:: TASK DESCRIPTION ::
Your task is to extract the lines from the one holding "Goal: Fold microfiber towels" through the end of the material. Set them down exactly and add nothing.

:: INFORMATION SHOWN ::
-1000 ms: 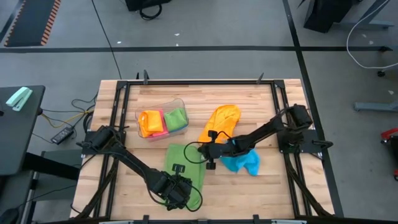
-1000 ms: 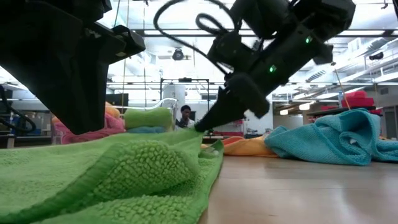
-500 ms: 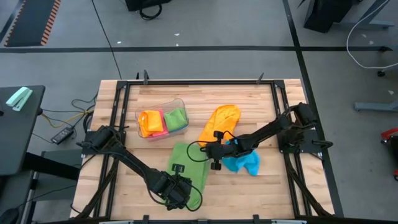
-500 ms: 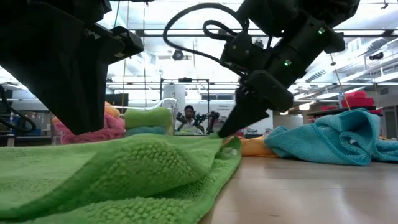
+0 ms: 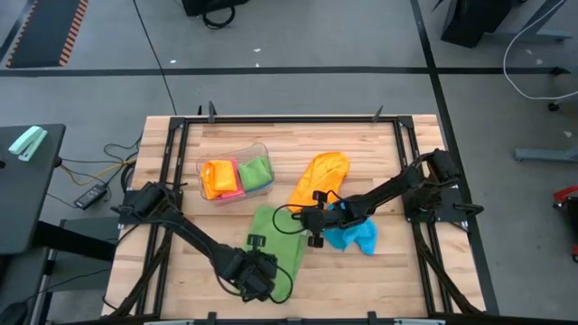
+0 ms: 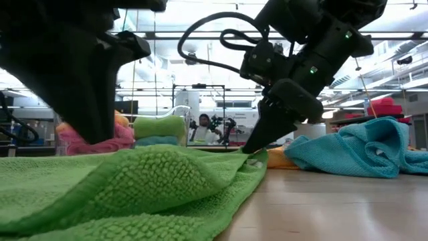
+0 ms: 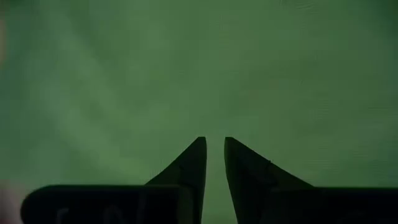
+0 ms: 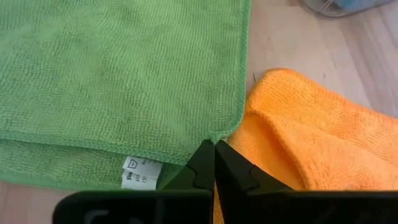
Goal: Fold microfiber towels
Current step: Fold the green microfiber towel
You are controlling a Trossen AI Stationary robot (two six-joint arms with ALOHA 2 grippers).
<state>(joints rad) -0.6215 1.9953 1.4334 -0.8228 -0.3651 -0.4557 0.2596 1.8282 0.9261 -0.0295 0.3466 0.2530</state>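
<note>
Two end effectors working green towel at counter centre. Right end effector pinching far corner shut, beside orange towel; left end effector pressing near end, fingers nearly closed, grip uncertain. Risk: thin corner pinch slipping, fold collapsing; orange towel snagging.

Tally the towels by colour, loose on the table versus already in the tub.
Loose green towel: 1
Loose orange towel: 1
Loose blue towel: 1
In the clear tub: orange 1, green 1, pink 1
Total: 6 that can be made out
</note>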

:: WRITTEN SOLUTION ::
Goal: Fold microfiber towels
Current step: Fold the green microfiber towel
You are controlling a Trossen AI Stationary robot (two six-joint arms with ALOHA 2 grippers).
<state>(joints rad) -0.6215 1.9953 1.4334 -0.8228 -0.3651 -0.4557 0.2596 1.8282 0.9261 -0.0295 0.3466 0.2530</state>
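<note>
Two end effectors working green towel at counter centre. Right end effector pinching far corner shut, beside orange towel; left end effector pressing near end, fingers nearly closed, grip uncertain. Risk: thin corner pinch slipping, fold collapsing; orange towel snagging.

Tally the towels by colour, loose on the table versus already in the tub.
Loose green towel: 1
Loose orange towel: 1
Loose blue towel: 1
In the clear tub: orange 1, green 1, pink 1
Total: 6 that can be made out
</note>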

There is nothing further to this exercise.